INPUT RECORDS:

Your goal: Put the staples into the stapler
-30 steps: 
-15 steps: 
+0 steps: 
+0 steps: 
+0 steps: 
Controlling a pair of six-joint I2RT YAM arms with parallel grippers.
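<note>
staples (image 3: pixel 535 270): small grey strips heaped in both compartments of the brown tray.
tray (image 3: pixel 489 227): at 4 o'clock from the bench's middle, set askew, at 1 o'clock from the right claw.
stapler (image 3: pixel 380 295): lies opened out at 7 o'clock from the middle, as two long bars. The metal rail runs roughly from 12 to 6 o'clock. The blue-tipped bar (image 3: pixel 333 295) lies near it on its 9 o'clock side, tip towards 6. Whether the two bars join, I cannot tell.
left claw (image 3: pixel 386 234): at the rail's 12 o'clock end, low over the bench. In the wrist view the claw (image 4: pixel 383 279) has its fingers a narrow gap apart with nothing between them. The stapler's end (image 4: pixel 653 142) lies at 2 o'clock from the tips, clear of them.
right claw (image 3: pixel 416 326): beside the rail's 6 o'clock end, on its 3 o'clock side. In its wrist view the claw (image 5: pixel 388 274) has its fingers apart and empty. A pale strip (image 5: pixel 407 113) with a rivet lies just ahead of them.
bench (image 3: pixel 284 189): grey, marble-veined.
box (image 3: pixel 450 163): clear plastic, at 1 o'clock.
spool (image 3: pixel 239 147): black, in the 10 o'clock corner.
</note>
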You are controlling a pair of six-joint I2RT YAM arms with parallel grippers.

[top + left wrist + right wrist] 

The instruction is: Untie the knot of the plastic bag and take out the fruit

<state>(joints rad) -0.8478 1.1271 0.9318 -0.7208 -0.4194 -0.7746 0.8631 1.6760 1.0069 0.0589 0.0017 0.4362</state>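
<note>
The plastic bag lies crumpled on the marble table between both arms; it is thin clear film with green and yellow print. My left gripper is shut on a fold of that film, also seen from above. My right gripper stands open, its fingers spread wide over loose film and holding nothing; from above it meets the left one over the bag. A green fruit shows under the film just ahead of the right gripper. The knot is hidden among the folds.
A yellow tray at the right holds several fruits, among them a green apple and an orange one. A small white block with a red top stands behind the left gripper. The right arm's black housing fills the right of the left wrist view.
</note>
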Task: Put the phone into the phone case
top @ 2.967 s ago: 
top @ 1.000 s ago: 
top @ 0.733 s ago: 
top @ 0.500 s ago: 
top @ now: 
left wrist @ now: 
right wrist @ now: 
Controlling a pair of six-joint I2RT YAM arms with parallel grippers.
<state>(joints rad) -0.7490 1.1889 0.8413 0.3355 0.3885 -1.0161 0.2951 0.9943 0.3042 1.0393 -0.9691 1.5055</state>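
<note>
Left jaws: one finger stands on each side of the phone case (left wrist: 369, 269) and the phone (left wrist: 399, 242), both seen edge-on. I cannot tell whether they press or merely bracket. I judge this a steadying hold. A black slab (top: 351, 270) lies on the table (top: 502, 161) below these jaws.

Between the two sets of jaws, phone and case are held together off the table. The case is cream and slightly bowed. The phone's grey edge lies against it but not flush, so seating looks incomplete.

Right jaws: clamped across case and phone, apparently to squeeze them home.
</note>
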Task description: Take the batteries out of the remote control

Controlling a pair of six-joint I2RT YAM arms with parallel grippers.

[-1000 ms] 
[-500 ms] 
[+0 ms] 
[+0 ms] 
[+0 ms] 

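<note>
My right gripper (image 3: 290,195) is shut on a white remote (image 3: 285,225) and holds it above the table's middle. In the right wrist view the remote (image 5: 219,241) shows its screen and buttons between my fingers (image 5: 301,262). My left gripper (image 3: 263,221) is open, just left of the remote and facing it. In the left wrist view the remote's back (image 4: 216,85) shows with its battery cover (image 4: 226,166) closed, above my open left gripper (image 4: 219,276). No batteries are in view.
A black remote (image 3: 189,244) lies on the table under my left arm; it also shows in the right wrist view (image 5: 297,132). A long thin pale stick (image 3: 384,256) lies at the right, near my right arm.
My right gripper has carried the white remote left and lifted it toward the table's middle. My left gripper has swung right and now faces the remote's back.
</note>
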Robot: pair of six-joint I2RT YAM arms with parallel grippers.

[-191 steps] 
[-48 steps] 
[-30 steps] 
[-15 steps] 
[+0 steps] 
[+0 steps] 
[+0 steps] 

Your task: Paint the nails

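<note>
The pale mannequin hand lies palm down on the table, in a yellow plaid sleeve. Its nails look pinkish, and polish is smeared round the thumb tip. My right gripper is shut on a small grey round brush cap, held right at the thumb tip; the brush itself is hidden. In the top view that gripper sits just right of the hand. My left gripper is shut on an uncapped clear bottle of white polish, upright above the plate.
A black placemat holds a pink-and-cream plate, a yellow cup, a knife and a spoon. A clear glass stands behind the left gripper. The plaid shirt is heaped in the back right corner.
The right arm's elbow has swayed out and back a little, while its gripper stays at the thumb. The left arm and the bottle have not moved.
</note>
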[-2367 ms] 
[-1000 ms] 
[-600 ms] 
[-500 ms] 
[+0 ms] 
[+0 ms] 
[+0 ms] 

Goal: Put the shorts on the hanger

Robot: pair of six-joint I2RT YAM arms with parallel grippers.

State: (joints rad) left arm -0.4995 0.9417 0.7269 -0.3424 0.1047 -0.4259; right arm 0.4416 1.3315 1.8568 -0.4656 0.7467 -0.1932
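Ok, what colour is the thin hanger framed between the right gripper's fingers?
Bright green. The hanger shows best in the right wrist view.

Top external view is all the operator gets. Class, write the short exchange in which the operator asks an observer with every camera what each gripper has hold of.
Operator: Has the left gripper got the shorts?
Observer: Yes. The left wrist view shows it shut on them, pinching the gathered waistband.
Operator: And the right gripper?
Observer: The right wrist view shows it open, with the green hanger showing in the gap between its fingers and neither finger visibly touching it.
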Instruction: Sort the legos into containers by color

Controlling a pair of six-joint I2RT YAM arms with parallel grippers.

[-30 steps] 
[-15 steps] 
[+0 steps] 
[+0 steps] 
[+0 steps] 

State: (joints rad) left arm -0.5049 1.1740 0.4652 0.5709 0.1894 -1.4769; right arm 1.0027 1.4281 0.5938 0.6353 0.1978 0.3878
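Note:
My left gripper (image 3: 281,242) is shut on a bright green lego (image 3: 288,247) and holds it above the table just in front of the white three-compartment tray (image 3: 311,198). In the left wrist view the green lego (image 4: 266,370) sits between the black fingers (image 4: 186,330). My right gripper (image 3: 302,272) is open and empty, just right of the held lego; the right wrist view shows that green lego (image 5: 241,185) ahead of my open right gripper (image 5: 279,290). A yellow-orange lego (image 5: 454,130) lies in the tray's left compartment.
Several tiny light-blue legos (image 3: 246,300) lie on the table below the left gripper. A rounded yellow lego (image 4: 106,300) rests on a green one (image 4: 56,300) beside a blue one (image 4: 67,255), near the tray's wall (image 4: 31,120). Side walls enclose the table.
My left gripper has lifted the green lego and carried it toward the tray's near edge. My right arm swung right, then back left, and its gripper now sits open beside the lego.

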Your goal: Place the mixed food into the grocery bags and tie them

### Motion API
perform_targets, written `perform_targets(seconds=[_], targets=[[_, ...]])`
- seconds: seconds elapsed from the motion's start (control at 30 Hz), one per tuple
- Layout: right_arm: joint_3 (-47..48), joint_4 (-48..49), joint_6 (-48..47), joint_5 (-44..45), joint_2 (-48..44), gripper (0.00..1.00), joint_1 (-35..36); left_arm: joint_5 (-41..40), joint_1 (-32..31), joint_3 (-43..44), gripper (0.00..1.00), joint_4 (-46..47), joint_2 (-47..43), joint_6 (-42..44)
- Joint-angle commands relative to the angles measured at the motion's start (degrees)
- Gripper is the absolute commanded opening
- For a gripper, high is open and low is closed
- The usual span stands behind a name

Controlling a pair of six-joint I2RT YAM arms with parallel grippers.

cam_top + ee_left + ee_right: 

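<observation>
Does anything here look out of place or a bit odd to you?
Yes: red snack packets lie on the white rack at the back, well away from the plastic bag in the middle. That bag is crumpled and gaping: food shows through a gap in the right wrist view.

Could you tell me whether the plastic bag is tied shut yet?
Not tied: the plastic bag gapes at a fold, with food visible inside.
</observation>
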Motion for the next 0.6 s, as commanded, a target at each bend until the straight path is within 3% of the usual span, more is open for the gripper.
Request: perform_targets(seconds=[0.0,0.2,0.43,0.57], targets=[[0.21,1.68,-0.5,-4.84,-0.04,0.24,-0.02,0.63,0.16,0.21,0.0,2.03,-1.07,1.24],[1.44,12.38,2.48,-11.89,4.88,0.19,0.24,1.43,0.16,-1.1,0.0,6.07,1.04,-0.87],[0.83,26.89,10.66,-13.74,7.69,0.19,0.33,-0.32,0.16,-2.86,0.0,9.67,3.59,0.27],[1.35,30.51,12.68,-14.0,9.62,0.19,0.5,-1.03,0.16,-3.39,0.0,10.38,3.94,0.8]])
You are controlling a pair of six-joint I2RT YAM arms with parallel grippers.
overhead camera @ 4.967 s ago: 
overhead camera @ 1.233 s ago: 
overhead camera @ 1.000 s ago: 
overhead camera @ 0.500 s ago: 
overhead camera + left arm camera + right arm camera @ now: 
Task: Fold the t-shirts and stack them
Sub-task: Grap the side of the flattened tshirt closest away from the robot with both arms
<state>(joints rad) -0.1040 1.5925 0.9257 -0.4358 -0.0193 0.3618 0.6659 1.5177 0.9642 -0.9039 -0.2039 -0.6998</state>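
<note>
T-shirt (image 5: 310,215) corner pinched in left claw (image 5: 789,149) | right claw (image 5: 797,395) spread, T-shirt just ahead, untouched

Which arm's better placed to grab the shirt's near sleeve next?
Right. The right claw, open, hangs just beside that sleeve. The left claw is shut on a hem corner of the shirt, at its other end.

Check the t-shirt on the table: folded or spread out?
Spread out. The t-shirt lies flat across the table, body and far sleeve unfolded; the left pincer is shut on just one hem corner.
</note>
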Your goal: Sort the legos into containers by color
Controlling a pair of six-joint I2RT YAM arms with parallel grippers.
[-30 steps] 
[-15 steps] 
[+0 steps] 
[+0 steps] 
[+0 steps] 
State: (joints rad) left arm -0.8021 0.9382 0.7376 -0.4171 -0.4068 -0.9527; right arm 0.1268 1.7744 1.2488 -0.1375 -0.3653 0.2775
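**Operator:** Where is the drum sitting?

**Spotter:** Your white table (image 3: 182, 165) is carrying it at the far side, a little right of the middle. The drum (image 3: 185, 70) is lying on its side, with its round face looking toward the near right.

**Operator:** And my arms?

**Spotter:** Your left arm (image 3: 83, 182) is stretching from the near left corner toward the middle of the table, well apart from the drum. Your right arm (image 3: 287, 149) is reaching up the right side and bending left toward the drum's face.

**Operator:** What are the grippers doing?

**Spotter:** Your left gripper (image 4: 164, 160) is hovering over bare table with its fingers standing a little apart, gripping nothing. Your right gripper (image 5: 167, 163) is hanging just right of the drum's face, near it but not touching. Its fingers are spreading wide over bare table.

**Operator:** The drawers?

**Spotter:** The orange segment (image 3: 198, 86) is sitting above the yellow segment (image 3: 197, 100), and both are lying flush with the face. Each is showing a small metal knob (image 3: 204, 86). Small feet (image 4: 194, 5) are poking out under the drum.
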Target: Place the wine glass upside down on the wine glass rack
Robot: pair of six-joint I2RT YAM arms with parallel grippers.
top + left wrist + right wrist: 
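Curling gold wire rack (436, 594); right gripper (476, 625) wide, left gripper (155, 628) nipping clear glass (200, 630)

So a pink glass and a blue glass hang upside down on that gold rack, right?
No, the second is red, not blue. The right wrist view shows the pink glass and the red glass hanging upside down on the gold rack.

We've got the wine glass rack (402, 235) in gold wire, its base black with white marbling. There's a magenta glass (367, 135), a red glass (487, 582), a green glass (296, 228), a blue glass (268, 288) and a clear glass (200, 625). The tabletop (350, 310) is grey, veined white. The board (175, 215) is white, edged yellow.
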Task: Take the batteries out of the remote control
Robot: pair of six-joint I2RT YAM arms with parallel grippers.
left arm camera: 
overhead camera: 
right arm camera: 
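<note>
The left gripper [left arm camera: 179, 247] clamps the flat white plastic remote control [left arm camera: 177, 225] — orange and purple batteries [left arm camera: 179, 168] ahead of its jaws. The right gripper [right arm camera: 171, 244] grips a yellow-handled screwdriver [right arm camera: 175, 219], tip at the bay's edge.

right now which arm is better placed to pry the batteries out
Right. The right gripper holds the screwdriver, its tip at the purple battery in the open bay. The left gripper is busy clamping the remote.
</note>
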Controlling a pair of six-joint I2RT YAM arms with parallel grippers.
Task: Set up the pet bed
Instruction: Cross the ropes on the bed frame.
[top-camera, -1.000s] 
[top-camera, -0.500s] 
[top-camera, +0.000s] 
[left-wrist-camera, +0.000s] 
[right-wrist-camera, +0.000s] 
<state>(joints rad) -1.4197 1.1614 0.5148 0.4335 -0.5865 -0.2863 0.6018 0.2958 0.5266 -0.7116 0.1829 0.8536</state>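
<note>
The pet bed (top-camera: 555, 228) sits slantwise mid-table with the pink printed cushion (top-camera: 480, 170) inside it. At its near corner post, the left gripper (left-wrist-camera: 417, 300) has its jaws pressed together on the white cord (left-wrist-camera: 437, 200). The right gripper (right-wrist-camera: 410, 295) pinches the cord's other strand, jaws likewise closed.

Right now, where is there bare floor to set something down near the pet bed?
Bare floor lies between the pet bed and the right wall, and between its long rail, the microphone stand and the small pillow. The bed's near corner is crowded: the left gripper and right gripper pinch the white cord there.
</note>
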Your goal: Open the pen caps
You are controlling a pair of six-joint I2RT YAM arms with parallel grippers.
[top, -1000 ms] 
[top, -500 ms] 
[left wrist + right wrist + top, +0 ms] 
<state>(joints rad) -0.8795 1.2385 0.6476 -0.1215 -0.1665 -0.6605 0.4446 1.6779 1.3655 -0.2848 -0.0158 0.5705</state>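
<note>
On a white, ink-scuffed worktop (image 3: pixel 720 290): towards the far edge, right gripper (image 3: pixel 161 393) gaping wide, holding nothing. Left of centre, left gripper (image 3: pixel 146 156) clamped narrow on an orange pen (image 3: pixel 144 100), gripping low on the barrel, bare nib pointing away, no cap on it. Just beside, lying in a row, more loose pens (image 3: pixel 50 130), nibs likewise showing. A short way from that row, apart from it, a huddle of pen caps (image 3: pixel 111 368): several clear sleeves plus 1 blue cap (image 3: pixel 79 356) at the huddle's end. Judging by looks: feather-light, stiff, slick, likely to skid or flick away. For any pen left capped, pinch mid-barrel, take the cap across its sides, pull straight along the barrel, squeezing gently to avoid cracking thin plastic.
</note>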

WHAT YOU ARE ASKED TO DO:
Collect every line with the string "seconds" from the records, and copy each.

REPLY TO THE EXERCISE:
perform_targets, written `perform_targets(seconds=[_], targets=[[_, ...]])`
- seconds: seconds elapsed from the motion's start (control at 30 Hz), one per tuple
Request: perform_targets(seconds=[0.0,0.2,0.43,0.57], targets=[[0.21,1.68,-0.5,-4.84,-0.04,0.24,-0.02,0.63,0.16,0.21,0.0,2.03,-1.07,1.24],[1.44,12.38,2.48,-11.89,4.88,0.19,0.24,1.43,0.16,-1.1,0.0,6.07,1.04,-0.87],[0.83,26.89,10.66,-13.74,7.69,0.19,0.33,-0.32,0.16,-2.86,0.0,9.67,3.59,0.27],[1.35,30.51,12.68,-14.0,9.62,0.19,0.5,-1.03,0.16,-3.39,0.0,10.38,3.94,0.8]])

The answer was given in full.